- [WHAT YOU ARE ASKED TO DO]
In the records below, find the line that contains "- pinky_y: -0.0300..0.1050" and the line that contains "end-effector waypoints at", then retype exactly those two lines and every line between them.

····················

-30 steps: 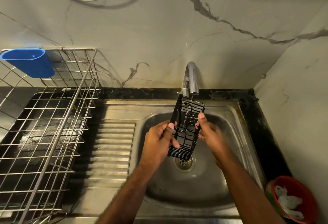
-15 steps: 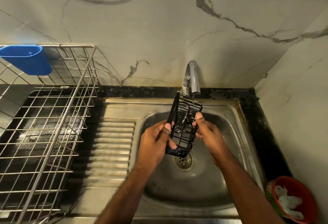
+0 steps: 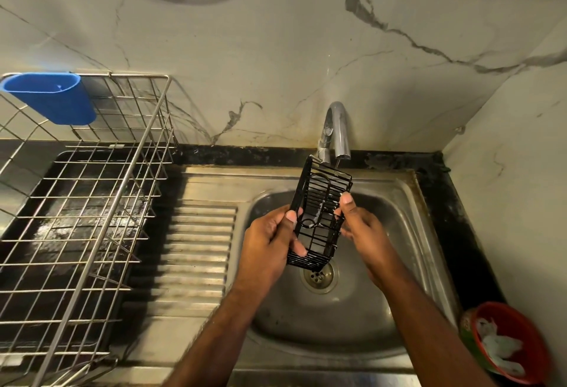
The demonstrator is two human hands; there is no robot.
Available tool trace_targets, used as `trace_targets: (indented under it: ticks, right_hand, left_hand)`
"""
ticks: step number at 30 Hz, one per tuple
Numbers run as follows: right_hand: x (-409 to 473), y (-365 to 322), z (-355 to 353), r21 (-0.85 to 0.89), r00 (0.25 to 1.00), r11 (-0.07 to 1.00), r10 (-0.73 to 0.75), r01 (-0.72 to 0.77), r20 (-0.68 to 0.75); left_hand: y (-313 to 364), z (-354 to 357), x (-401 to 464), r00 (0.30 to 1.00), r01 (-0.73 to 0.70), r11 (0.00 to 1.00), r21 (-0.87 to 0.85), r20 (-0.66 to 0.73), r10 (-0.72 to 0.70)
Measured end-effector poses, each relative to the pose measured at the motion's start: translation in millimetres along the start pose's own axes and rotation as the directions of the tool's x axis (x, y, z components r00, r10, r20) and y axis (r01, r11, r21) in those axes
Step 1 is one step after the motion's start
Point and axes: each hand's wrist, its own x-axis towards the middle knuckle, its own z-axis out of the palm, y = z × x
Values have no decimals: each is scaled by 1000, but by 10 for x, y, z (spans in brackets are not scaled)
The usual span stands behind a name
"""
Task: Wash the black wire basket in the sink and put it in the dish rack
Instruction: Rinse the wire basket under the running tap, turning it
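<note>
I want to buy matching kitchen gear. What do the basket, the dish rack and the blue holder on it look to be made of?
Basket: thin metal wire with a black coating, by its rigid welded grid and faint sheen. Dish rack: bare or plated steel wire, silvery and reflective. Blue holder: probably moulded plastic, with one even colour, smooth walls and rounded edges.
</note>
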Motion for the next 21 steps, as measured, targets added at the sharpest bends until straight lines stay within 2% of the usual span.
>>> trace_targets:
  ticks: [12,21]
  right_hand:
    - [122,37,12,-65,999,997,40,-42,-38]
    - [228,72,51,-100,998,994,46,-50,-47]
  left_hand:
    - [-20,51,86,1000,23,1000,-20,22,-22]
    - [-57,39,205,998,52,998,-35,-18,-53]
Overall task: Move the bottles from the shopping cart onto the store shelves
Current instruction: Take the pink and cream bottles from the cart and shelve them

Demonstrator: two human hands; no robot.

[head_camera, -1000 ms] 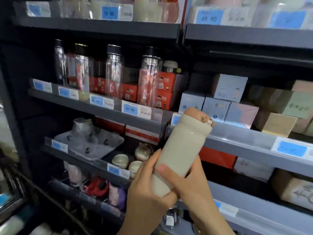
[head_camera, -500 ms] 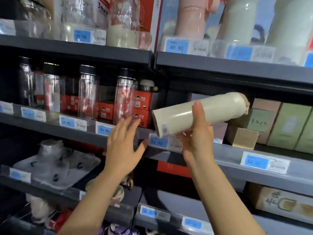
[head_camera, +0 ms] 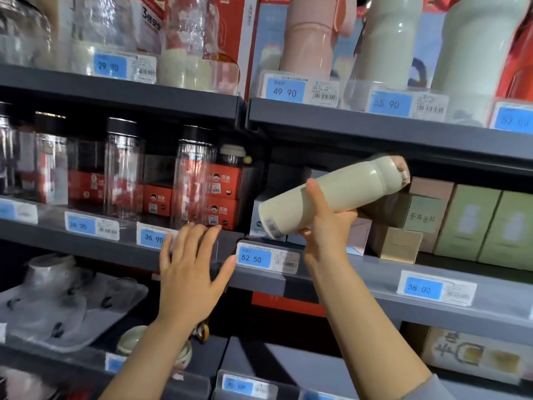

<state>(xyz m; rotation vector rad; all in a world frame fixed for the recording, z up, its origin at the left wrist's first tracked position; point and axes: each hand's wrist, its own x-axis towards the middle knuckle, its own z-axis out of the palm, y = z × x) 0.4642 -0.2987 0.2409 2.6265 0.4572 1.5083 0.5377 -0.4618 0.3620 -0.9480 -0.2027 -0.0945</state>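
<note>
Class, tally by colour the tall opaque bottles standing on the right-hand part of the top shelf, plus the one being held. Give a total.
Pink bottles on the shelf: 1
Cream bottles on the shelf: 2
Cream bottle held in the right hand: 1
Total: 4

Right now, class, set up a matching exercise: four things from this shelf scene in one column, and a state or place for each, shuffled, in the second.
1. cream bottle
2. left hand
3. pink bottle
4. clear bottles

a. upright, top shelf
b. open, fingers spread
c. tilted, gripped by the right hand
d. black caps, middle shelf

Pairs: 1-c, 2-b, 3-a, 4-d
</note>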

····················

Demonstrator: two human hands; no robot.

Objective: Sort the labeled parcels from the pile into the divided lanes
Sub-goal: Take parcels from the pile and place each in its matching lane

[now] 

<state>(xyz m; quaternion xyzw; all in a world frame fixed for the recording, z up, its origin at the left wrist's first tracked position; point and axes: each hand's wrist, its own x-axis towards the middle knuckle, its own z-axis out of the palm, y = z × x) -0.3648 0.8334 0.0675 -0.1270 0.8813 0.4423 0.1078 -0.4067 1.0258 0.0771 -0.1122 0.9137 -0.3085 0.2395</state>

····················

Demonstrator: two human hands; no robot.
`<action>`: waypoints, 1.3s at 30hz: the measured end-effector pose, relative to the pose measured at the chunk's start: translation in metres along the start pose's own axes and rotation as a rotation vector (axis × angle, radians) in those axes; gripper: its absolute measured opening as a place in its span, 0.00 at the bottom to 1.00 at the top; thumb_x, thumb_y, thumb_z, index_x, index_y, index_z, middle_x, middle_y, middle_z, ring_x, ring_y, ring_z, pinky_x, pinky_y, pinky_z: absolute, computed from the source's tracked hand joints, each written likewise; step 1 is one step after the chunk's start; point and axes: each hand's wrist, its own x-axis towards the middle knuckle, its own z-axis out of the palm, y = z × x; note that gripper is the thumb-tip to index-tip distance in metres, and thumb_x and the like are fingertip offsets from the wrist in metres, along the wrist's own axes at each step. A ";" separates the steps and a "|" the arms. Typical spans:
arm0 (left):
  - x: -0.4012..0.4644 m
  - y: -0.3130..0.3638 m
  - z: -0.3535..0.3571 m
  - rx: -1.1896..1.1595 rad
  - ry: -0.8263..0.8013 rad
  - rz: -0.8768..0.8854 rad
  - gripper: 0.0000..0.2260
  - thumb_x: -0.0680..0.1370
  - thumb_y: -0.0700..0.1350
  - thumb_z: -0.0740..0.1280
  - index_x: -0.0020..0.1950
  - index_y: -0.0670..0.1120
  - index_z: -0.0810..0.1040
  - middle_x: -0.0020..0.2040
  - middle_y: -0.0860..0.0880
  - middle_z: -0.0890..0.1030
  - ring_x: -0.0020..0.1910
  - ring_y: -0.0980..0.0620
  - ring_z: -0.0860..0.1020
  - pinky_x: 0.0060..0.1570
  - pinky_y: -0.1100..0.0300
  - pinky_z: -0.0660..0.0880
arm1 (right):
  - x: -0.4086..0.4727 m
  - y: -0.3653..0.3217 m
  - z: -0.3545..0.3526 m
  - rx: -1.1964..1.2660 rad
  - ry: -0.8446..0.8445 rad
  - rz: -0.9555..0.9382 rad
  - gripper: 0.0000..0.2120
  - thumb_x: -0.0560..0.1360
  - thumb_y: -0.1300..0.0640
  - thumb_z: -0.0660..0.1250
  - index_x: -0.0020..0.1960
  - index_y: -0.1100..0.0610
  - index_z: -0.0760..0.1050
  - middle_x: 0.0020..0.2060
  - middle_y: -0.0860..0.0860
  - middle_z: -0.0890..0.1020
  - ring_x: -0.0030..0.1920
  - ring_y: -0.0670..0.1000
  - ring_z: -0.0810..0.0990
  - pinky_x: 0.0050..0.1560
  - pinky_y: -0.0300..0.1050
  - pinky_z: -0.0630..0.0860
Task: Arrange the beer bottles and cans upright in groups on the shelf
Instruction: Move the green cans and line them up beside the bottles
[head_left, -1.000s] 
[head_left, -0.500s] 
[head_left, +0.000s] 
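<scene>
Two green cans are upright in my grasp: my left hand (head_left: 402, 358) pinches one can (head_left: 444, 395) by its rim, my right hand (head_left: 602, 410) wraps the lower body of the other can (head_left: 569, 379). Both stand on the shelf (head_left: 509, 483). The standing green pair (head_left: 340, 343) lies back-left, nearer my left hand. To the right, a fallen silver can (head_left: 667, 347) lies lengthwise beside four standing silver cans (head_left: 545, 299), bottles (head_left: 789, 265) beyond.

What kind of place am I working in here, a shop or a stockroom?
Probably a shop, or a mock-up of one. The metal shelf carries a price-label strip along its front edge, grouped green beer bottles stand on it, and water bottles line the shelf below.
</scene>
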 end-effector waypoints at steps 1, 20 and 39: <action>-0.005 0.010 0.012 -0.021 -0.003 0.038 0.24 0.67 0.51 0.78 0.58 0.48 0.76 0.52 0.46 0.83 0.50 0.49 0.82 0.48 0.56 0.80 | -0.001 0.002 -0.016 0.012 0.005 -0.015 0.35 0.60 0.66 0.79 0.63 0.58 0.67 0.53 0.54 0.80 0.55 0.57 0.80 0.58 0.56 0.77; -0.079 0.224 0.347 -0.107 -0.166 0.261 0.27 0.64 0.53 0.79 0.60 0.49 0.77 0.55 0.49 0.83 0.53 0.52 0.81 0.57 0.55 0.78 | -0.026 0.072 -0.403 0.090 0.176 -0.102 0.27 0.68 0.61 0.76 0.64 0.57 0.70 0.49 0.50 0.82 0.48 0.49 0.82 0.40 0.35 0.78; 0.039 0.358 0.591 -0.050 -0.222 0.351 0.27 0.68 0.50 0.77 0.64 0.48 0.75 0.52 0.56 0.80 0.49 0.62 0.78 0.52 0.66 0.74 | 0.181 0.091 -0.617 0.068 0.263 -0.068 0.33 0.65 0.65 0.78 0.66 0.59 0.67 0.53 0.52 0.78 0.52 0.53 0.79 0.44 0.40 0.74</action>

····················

- [RESULT OF THIS TASK]
  - pinky_y: -0.0300..0.1050
  - pinky_z: -0.0630..0.0860
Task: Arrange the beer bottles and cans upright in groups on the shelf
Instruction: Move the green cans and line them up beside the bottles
[head_left, -1.000s] 
[head_left, -0.500s] 
[head_left, +0.000s] 
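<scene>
Two green cans are upright in my grasp: my left hand (head_left: 402, 358) pinches one can (head_left: 444, 395) by its rim, my right hand (head_left: 602, 410) wraps the lower body of the other can (head_left: 569, 379). Both stand on the shelf (head_left: 509, 483). The standing green pair (head_left: 340, 343) lies back-left, nearer my left hand. To the right, a fallen silver can (head_left: 667, 347) lies lengthwise beside four standing silver cans (head_left: 545, 299), bottles (head_left: 789, 265) beyond.

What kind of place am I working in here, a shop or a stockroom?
Probably a shop, or a mock-up of one. The metal shelf carries a price-label strip along its front edge, grouped green beer bottles stand on it, and water bottles line the shelf below.
</scene>
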 end-effector waypoints at steps 1, 20 and 39: <action>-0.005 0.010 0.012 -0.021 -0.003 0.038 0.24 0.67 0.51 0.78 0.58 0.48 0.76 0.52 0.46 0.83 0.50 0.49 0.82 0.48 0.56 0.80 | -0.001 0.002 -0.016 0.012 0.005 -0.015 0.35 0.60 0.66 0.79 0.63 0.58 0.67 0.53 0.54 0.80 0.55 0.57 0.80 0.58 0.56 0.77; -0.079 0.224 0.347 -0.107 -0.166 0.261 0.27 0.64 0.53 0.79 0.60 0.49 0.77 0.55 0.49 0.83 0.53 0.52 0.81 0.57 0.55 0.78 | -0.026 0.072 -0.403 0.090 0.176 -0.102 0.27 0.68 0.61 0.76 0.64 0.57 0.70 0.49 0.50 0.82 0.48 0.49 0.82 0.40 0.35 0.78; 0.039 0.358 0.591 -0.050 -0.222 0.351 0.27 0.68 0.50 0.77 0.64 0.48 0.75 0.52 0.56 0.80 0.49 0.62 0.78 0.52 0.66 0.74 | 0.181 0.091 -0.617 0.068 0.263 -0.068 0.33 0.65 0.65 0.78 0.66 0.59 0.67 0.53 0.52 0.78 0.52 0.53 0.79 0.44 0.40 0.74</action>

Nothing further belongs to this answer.